Alle neuen Stipendiatinnen und Stipendiaten, die einen Platz in einem unserer Wohnheime (Dormitories) benötigen, haben einen solchen bereits erhalten. Die Wohnheime der Studentinnen haben neue Managerinnen (die immer aus den Reihen der Bewohnerinnen gewählt werden) seit diesem Monat – die gebührliche Verabschiedung der bisherigen Managerinnen ist coronabedingt leider auch verschoben worden.
Zum Bau der neuen, zweiten Englischschule sei an dieser Stelle nicht viel erwähnt; sei es coronabedingt oder aufgrund zusätzlicher Faktoren, jedenfalls hat sich die Planungsphase länger hingezogen als von uns angenommen. Wir freuen uns aber, zumindest sagen zu können, dass es nicht mehr lange dauern wird, bis wir zu diesem Projekt neue Informationen veröffentlichen können.

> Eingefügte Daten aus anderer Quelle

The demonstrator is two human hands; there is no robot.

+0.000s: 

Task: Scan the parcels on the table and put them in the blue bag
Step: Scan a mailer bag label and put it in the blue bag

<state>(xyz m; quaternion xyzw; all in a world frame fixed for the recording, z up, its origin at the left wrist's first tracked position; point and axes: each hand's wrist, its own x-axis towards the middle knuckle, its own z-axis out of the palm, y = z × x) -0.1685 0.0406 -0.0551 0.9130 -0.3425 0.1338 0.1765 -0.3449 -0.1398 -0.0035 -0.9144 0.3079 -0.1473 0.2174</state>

Wie Sie sehen – es tut sich viel, auch wenn ein Teil dessen, was geschehen sollte, auf Eis liegt. Einige unserer Sponsorinnen und Sponsoren haben es direkt gemerkt, z.B. mit verzögerten Berichten über ihre Studentinnen und Studenten oder Schulkinder. Einige der jüngsten Verzögerungen mögen auch mit dem Übergang von Michael zu Florian zusammenhängen; aber wie viele von Ihnen wissen, hat die Pandemie in der Tat so viele externe Vorgänge verzögert, die außerhalb unseres Einflussbereichs liegen (wie z.B. Universitäten, die die Jahreszeugnisse an Studierende mehr als ein halbes Jahr später aushändigen, oder Prüfungen um Monate verzögern) sowie interne Vorgänge (wie z.B. Update-Berichte bei Patenkindern, die wir derzeit nicht besuchen können, oder Projekte und Kooperationen mit anderen NGOs, die verschoben werden müssen). Hoffen wir, dass die aktuellen Einschränkungen bald wieder aufgehoben werden können. Bei Fragen können Sie sich/könnt ihr euch gerne an uns wenden!
Mit herzlichen Grüßen aus Phnom Penh!